In den letzten 50 Jahren haben sie bei Weltmeisterschaften zweimal (1986 und 2018) die Halbfinals erreicht und 2014 den Viertelfinal; bei Europameisterschaften sind sie 1972 Dritte und 1980 Zweite geworden, 2016 haben sie den Viertelfinal bestritten. Die Schweizer ihrerseits warten sehnlichst darauf, auch einmal unter die letzten Acht vorzustossen.
Nachdem die Belgier 2018 in Russland Dritte geworden sind und die Spitze der Fifa-Weltrangliste übernommen haben, sind sie von da nicht mehr verdrängt worden. Sie haben nach der WM im Herbst gegen die Schweiz in der Nations League 2:5 verloren, 2019 aber alle zehn Partien der EM-Qualifikation gegen Russland, Schottland, Zypern, Kasachstan und San Marino mit 40:3-Toren gewonnen. Bei der EM bekommen sie es mit Russland, Dänemark und Finnland zu tun. In der Nations League führen sie mit 9 Punkten vor England (7), Dänemark (7) und Island (0).

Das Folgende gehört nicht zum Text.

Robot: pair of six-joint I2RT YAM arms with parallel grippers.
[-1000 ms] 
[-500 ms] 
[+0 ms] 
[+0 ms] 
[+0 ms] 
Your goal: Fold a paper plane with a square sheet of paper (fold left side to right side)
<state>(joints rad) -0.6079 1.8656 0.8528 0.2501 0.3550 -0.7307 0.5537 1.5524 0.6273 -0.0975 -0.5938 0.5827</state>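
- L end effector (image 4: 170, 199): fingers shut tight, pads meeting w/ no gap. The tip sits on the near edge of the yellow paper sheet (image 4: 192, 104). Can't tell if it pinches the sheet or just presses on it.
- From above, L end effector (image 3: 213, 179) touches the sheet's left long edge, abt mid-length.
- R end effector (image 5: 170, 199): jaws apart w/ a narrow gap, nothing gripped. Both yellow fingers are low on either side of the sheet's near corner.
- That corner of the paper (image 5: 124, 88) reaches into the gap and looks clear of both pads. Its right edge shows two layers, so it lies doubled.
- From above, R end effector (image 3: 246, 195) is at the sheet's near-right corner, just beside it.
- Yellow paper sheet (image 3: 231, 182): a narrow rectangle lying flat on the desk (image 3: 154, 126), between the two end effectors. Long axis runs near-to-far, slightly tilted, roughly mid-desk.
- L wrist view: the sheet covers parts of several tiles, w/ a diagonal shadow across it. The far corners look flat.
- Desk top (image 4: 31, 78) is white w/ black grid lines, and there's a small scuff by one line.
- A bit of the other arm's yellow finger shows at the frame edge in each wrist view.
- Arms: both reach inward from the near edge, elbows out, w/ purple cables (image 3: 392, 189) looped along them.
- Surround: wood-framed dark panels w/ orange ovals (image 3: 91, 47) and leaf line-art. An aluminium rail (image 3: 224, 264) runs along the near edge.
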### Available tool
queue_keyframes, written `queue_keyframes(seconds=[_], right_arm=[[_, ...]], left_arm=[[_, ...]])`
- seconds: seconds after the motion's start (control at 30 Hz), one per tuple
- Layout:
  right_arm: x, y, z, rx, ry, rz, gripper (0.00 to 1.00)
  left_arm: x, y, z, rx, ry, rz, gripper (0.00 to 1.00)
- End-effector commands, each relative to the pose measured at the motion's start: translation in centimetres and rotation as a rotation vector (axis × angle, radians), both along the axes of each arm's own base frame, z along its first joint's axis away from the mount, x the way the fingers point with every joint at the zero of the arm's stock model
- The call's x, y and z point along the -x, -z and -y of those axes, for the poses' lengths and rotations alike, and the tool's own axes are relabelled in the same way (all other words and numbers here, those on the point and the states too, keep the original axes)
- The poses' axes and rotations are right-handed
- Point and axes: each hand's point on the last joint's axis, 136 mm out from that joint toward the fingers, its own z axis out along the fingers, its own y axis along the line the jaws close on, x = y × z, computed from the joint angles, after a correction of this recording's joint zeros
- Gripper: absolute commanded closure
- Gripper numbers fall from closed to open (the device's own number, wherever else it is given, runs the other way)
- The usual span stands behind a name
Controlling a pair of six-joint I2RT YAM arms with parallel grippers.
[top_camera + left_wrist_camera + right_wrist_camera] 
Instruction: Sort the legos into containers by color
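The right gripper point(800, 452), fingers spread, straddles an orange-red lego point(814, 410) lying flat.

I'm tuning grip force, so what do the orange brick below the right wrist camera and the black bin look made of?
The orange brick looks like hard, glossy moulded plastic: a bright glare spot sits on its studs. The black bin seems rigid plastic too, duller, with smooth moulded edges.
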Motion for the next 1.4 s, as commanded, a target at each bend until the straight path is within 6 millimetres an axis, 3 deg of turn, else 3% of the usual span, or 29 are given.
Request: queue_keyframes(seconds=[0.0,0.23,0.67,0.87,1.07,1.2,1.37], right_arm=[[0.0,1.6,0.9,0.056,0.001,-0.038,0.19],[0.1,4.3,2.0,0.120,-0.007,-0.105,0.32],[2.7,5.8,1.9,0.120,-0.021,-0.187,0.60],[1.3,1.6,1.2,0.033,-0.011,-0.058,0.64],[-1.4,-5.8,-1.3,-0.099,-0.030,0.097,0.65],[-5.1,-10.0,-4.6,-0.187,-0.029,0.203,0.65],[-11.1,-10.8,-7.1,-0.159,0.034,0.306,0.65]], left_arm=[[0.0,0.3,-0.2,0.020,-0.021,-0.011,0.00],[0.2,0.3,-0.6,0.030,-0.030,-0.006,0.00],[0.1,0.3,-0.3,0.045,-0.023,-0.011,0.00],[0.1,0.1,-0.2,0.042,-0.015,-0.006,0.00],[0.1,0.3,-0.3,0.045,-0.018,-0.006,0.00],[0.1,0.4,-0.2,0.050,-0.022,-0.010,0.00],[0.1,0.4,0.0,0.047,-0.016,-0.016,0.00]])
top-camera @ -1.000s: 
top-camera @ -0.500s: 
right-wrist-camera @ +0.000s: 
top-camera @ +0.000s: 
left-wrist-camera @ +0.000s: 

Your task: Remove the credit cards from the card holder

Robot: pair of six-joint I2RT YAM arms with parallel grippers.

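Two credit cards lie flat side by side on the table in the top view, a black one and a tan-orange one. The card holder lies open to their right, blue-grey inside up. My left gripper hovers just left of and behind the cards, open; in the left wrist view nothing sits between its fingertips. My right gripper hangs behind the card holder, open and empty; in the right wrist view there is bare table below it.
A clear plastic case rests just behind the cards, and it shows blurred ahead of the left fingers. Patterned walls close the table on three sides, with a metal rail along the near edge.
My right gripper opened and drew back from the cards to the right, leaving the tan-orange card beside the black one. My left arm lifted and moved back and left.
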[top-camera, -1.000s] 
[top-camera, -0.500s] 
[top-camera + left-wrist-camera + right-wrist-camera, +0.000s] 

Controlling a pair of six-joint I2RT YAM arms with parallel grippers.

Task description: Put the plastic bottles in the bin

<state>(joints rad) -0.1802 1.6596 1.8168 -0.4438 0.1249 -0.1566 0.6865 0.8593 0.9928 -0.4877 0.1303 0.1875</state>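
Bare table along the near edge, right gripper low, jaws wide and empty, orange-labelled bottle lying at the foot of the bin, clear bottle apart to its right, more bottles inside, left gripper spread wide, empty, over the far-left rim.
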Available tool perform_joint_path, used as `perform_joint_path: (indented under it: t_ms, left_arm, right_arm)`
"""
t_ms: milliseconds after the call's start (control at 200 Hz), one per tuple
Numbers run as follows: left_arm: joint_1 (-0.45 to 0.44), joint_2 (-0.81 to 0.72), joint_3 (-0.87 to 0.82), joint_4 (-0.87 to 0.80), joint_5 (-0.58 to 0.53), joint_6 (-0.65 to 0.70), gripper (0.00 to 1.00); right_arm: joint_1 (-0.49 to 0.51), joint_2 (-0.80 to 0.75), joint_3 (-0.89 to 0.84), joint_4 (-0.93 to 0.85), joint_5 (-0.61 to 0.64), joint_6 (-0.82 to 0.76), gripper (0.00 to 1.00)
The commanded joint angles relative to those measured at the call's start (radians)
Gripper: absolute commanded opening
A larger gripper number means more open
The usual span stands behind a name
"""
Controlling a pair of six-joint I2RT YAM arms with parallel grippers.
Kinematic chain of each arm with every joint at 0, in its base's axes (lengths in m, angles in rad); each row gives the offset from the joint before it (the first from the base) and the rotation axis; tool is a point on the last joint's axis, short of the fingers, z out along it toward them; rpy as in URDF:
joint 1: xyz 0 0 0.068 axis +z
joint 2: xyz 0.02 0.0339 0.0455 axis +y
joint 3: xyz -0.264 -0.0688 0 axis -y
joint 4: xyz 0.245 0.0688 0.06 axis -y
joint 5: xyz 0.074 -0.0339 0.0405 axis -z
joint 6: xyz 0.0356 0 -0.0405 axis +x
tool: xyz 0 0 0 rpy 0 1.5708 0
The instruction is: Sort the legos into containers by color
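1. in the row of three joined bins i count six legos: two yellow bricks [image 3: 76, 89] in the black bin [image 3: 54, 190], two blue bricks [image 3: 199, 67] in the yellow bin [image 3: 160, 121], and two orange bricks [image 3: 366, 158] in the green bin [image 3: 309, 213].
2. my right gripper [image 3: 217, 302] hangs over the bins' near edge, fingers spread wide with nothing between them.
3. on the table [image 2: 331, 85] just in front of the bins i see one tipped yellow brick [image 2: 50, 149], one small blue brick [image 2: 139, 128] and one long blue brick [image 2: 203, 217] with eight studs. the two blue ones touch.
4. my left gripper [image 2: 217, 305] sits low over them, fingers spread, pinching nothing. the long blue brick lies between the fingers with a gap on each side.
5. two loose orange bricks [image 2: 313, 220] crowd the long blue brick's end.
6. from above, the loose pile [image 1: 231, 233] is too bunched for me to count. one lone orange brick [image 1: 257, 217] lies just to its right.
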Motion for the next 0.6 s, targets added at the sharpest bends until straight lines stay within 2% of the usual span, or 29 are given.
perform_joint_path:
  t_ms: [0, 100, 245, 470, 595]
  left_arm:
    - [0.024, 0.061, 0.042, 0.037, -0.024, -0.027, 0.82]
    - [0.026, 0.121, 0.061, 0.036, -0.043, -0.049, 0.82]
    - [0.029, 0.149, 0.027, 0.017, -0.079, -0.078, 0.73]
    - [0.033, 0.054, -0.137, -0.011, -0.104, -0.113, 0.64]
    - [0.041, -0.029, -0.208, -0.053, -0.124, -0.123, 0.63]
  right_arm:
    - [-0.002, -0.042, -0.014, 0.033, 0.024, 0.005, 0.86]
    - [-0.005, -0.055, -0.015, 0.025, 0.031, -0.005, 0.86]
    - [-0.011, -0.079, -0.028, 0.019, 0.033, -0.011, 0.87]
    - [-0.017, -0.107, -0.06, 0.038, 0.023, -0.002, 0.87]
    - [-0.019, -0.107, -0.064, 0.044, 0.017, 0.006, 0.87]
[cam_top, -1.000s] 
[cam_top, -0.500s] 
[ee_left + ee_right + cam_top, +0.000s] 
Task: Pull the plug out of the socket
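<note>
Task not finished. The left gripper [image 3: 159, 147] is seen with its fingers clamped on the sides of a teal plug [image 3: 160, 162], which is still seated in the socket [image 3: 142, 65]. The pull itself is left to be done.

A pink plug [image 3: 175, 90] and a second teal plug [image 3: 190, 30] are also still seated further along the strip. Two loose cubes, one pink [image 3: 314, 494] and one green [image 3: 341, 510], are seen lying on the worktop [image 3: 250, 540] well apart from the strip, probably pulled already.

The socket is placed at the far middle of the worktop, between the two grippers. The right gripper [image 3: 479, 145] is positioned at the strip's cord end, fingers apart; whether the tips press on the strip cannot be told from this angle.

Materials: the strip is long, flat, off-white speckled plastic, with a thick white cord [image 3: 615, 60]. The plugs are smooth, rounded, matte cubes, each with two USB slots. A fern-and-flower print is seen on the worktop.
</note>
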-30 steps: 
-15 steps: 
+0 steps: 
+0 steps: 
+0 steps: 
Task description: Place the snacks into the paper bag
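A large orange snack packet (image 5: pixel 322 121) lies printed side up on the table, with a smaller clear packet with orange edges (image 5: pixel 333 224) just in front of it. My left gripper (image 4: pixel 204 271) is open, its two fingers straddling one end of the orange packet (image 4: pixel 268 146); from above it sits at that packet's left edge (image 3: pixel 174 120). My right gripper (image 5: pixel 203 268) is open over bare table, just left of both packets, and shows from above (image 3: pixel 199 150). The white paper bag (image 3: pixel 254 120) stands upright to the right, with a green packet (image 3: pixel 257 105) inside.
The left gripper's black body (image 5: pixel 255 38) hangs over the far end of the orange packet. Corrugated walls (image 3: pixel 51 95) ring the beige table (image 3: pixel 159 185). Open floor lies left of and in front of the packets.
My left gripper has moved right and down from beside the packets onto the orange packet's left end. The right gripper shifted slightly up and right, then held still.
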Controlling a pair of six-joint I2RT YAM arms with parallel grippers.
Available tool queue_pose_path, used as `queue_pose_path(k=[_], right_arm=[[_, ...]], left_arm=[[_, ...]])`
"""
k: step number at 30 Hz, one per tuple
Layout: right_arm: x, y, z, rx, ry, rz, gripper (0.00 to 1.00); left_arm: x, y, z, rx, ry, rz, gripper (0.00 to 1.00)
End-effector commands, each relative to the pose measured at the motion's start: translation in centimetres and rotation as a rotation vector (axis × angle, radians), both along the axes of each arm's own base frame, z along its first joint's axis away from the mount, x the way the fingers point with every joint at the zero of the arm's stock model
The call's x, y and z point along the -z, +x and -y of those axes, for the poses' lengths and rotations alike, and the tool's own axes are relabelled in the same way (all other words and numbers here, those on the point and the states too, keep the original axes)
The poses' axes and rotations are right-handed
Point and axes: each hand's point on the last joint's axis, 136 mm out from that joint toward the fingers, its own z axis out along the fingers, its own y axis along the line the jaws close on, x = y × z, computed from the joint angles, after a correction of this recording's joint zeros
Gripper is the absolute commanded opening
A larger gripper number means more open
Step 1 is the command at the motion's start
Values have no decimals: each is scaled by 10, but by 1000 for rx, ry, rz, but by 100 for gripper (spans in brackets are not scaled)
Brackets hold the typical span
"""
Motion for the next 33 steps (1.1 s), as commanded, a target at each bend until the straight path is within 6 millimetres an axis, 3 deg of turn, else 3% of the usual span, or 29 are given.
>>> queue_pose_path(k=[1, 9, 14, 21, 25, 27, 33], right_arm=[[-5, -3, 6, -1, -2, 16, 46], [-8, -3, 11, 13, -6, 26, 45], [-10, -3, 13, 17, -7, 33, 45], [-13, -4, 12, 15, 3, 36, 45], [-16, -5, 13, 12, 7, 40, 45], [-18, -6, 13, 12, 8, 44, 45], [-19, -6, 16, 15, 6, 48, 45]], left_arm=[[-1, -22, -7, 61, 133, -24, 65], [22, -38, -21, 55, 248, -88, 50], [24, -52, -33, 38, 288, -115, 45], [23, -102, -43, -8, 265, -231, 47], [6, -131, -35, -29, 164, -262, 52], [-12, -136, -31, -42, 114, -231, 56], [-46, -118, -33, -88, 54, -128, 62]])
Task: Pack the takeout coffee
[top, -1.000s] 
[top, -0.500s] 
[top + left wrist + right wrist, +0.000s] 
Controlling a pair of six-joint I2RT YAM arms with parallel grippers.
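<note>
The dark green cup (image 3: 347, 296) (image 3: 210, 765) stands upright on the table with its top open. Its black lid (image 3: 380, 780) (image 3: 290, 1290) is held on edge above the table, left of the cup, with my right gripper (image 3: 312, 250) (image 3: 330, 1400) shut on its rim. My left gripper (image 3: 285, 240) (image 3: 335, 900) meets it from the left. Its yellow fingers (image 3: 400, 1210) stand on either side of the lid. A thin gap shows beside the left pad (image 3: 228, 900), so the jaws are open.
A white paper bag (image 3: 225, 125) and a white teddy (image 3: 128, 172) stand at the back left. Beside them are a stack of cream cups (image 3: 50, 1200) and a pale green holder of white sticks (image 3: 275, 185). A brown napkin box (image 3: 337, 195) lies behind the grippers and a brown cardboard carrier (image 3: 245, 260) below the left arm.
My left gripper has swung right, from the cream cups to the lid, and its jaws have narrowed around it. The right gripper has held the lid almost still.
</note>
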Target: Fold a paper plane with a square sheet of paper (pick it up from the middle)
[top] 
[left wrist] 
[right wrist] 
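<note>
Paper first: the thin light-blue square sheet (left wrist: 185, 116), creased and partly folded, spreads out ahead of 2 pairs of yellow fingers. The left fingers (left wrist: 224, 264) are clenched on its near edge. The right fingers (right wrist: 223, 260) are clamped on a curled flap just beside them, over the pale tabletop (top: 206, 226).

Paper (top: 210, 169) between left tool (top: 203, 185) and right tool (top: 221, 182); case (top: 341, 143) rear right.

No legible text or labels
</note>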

Seit der WM 2018 hat sich personell wenig verändert. Das Gerüst im 4-3-3-System mit Goalie Thibaut Courtois (Real Madrid), Verteidiger Toby Alderweireld (Tottenham), Aufbauer Axel Witsel (Dortmund) sowie den Offensivcracks Kevin De Bruyne (Manchester City), Hazard und Lukaku ist auf hohem Niveau stabil. Bei der EM 2021 und der WM 2022 in Katar hat diese goldene Generation die letzte Chance, ihr Talent und ihre Klasse zu vergolden.